(EXERCISE PROMPT)
Set down, character for character, everything in the records below from the line holding "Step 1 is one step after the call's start" down to the line holding "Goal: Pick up", and no other line.

(DATA IN THIS EXERCISE)
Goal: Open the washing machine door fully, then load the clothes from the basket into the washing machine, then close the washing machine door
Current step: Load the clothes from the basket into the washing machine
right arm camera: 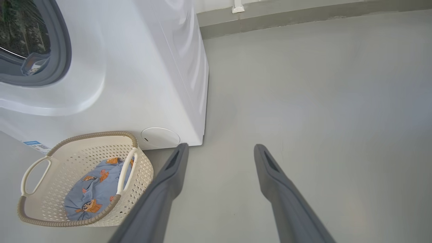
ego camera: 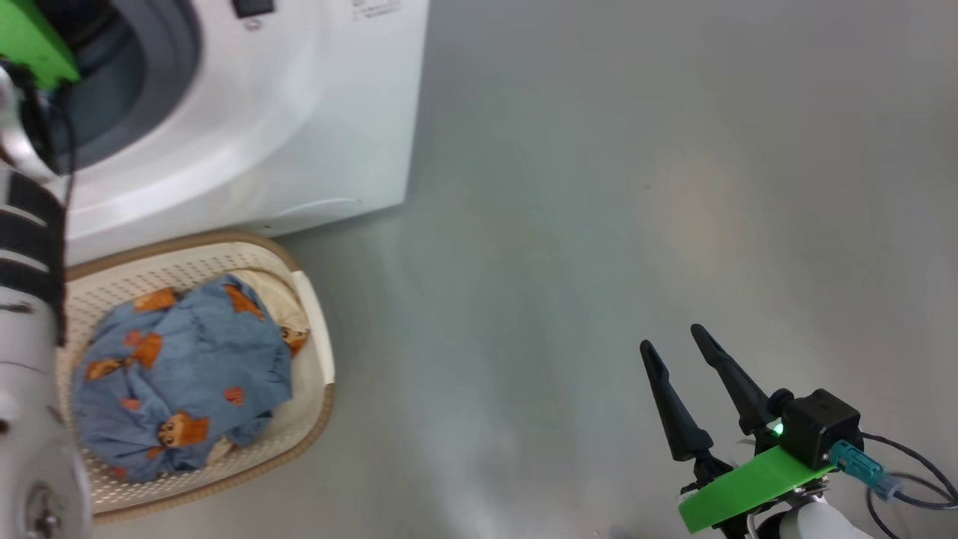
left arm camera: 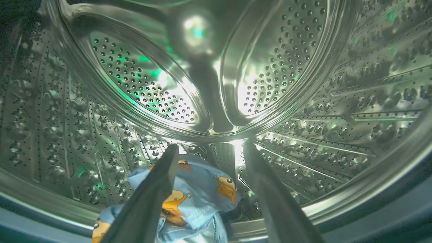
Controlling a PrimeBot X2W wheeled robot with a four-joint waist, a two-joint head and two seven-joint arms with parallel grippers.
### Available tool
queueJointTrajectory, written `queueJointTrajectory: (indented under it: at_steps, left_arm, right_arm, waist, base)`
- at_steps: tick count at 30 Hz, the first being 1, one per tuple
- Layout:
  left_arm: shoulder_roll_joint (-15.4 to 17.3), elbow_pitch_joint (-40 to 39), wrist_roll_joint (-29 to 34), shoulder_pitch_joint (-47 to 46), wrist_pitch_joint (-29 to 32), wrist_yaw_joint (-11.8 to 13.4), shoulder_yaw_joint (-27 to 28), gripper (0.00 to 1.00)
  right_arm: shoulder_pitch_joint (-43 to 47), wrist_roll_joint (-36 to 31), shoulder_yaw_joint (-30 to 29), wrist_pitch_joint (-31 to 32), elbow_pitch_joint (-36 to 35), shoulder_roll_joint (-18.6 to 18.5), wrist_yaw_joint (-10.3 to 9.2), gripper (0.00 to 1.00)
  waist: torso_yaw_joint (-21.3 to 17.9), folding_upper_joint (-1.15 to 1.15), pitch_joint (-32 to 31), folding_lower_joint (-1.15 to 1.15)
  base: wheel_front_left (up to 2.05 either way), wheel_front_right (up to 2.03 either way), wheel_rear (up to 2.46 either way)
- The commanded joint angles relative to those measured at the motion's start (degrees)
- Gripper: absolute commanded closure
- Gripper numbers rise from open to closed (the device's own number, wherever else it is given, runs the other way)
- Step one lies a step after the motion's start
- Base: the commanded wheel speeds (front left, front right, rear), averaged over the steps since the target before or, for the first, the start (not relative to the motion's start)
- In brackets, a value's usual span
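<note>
The white washing machine (ego camera: 299, 112) (right arm camera: 135, 67) stands with its opening uncovered; its door is out of view. My left gripper (left arm camera: 211, 145) is inside the steel drum (left arm camera: 337, 101), open. A light blue bear-print garment (left arm camera: 199, 199) lies loose on the drum floor beneath its fingers. More of the clothes (ego camera: 179, 367) (right arm camera: 91, 192) lie bunched in the cream basket (ego camera: 187, 243) (right arm camera: 135, 175) on the floor in front of the machine. My right gripper (ego camera: 673, 337) (right arm camera: 221, 145) hangs open over bare floor to the right of the basket, holding nothing.
My pale left forearm (ego camera: 30, 337) runs up the left edge of the head view, over the basket and into the machine's opening. Grey floor (ego camera: 636, 187) stretches to the right of the machine. A wall base (right arm camera: 303, 17) runs behind it.
</note>
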Motion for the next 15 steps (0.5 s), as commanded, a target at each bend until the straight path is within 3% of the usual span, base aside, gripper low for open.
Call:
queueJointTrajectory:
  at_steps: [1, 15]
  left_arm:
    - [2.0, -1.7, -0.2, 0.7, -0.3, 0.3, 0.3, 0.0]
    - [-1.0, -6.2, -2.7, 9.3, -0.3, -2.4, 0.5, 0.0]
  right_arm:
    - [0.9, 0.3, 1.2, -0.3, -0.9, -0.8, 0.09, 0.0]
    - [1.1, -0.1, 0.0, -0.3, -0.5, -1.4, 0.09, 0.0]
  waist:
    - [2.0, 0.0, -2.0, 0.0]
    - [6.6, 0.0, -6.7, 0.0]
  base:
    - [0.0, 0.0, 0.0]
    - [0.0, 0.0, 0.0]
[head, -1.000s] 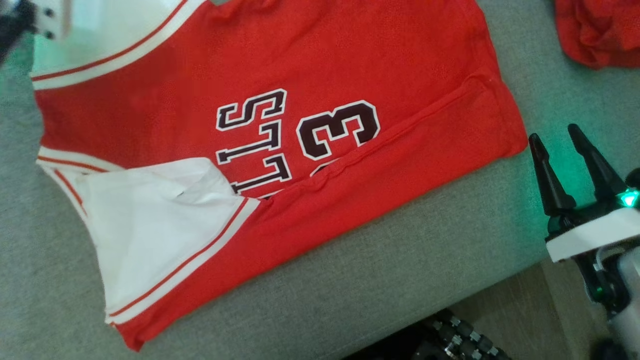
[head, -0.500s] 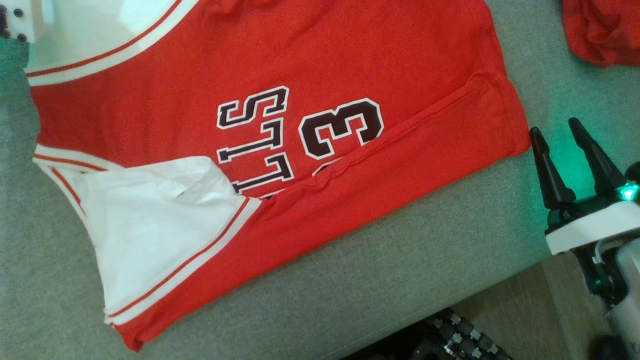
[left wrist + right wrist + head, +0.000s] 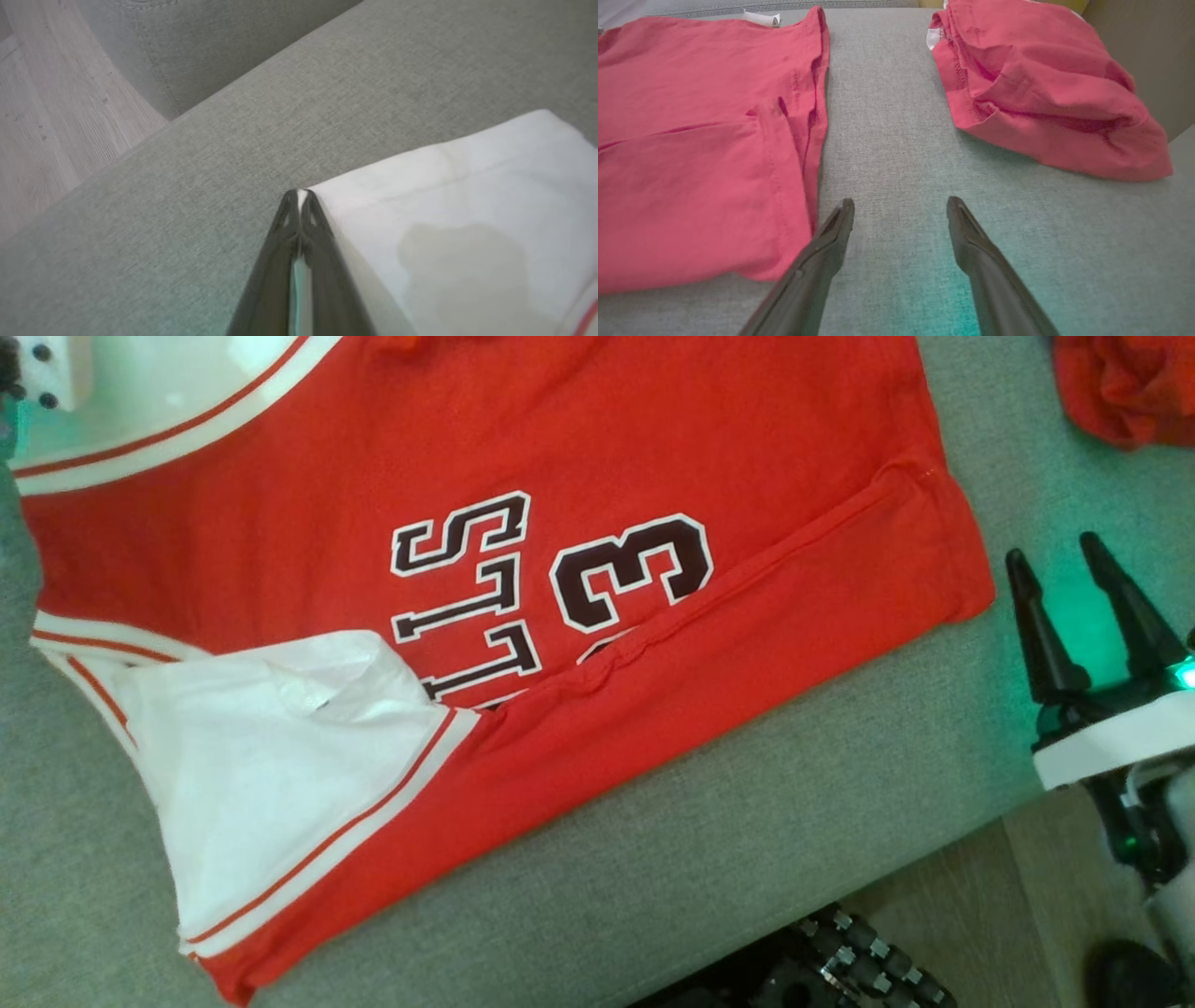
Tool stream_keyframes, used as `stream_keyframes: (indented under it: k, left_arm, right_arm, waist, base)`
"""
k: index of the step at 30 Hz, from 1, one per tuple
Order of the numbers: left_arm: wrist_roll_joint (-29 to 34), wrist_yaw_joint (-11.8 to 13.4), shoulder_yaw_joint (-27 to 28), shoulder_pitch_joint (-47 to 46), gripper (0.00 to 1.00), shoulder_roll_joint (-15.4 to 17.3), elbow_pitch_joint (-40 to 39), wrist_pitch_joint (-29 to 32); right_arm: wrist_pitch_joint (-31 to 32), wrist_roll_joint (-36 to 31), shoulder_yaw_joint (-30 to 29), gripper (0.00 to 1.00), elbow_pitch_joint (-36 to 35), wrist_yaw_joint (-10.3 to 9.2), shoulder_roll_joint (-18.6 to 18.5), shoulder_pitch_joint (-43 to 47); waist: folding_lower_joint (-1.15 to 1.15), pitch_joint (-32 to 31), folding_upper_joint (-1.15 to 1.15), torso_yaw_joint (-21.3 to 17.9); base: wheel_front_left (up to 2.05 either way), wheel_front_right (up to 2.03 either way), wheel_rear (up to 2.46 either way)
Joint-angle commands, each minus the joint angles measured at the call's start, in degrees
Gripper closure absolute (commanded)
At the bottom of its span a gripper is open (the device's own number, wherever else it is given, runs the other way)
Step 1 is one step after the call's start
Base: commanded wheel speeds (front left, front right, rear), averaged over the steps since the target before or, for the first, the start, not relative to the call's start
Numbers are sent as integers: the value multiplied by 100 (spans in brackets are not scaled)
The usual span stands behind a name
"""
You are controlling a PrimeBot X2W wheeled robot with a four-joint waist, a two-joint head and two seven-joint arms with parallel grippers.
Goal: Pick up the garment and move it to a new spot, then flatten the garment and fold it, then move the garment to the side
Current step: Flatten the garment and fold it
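Red jersey-type garment (image 3: 579,448) lay spread on the grey cushion (image 3: 747,831), dark lettering and a numeral 3 facing up, white panels with red-striped trim at the end toward the robot's left. The long edge nearest the robot was folded over onto the body, covering part of the lettering. Left hand (image 3: 299,198): fingers drawn narrow, tips pinched on the corner of a white panel, and a sliver of white cloth showed between the tips in the left wrist view. The rest of that white corner lay flat on the cushion beside the fingers. Right hand (image 3: 1055,555): fingers spread wide with nothing between them, pointing over bare cushion just beside the garment's red hem, not touching it. A green glow fell on the cushion around it. A crumpled red cloth (image 3: 1041,93) sat in a heap apart from the garment, a strip of bare cushion between the two. Pale wooden floor (image 3: 1036,896) showed past the cushion's edge.
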Motion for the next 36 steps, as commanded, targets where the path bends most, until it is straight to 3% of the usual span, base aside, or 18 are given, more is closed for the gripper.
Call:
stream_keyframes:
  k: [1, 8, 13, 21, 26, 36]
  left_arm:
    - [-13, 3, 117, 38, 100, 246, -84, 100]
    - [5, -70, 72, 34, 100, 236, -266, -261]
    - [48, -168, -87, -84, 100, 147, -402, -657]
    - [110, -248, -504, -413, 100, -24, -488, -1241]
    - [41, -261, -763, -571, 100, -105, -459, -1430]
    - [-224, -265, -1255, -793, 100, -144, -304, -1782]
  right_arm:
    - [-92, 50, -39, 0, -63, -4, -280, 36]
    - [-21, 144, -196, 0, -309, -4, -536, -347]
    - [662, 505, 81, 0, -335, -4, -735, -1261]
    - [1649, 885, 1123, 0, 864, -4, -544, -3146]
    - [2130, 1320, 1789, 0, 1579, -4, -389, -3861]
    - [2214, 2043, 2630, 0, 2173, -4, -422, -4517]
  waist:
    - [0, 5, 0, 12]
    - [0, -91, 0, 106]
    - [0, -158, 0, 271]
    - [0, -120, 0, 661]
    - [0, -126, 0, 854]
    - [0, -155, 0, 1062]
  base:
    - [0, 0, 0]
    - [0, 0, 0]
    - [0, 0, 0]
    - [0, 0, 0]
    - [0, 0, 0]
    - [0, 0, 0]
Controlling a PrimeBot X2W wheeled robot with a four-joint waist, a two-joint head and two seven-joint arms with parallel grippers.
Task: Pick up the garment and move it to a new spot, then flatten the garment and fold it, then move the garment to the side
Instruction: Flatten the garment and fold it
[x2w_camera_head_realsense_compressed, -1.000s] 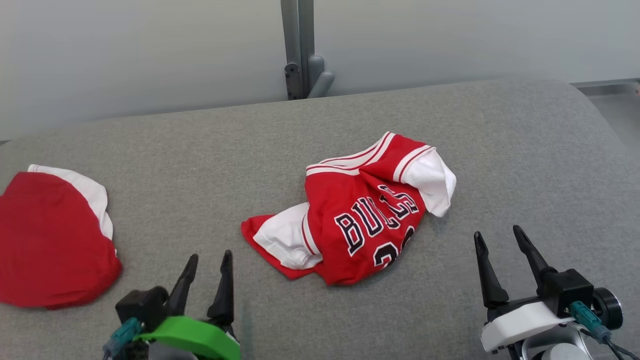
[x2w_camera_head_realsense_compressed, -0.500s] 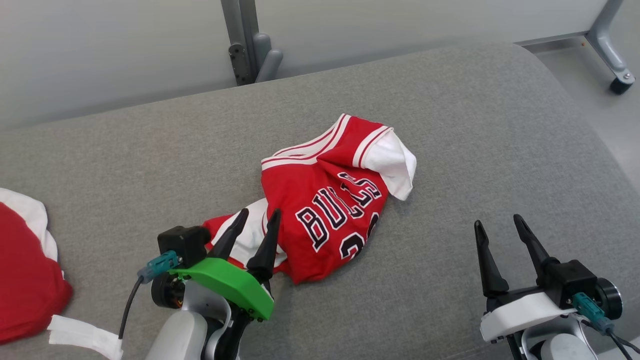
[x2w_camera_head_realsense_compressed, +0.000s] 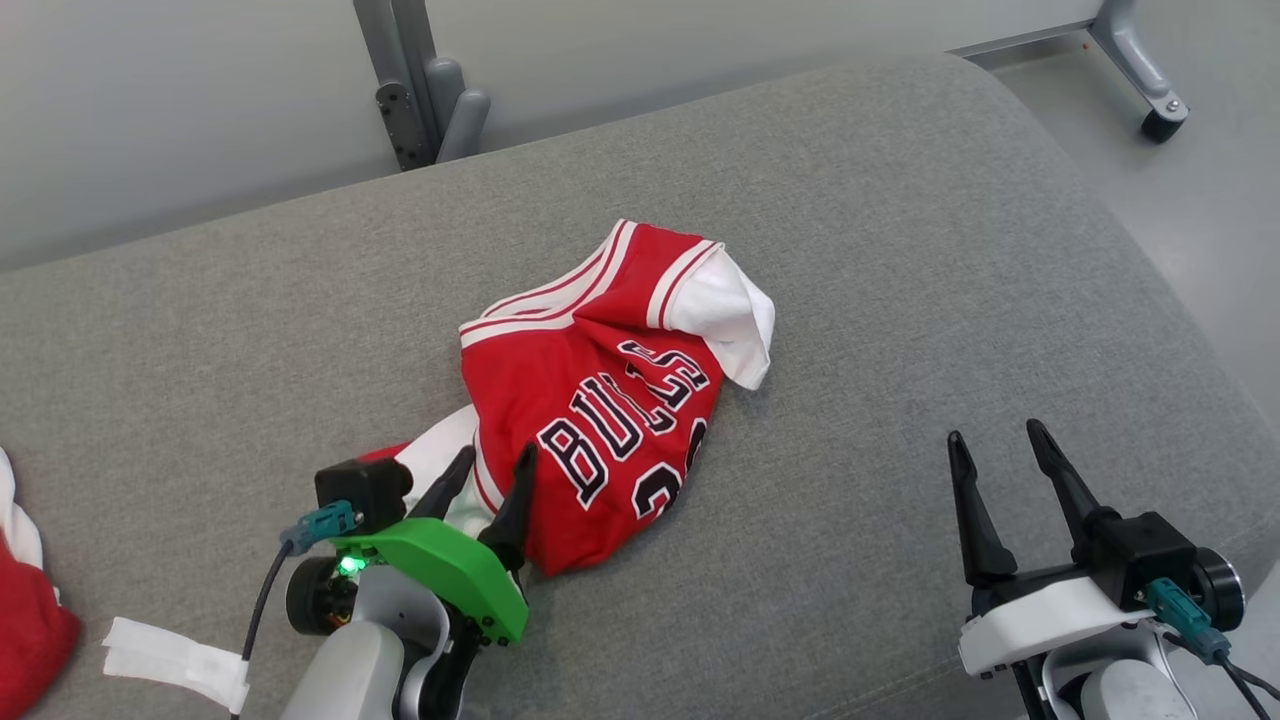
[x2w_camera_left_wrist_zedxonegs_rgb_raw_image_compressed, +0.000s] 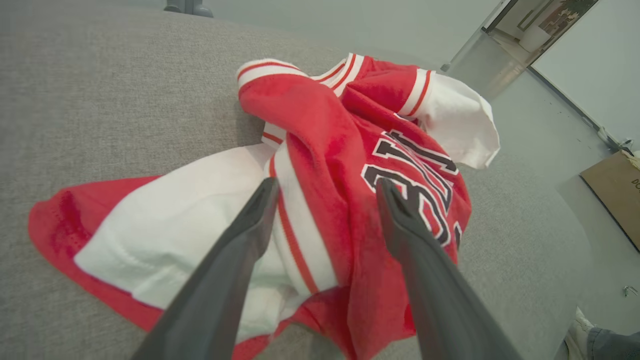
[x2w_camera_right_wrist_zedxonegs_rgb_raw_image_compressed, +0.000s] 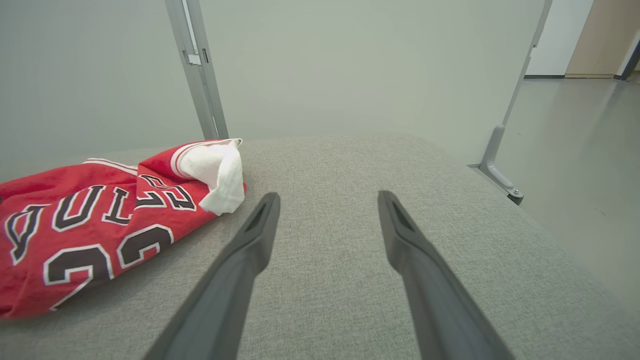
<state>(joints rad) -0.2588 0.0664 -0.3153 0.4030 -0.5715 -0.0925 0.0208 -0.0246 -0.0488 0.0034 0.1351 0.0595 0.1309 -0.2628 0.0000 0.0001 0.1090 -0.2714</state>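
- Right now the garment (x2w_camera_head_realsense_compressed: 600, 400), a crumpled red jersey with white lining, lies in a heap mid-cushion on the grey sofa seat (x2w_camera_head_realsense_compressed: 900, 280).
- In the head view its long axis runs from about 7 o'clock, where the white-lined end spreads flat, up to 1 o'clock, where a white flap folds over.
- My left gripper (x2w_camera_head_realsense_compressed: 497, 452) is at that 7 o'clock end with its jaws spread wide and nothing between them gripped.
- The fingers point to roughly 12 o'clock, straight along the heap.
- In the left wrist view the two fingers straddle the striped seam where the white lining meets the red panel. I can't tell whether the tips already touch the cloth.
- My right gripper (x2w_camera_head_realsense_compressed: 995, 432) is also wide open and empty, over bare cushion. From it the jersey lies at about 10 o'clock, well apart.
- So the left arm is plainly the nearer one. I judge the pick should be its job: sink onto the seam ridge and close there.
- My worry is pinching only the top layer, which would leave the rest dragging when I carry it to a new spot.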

(WRITTEN SOLUTION)
Step 1 is one step after the call's start
Base: commanded wheel speeds (front left, front right, rear), averaged over the steps since the target before or, for the first, the start, not relative to the call's start
Numbers are sent as integers: the value multiplied by 100 (spans in brackets are not scaled)
The usual span stands behind a name
"""
You are controlling a PrimeBot X2W wheeled robot with a four-joint waist, a two-joint head and two seven-joint arms with parallel grippers.
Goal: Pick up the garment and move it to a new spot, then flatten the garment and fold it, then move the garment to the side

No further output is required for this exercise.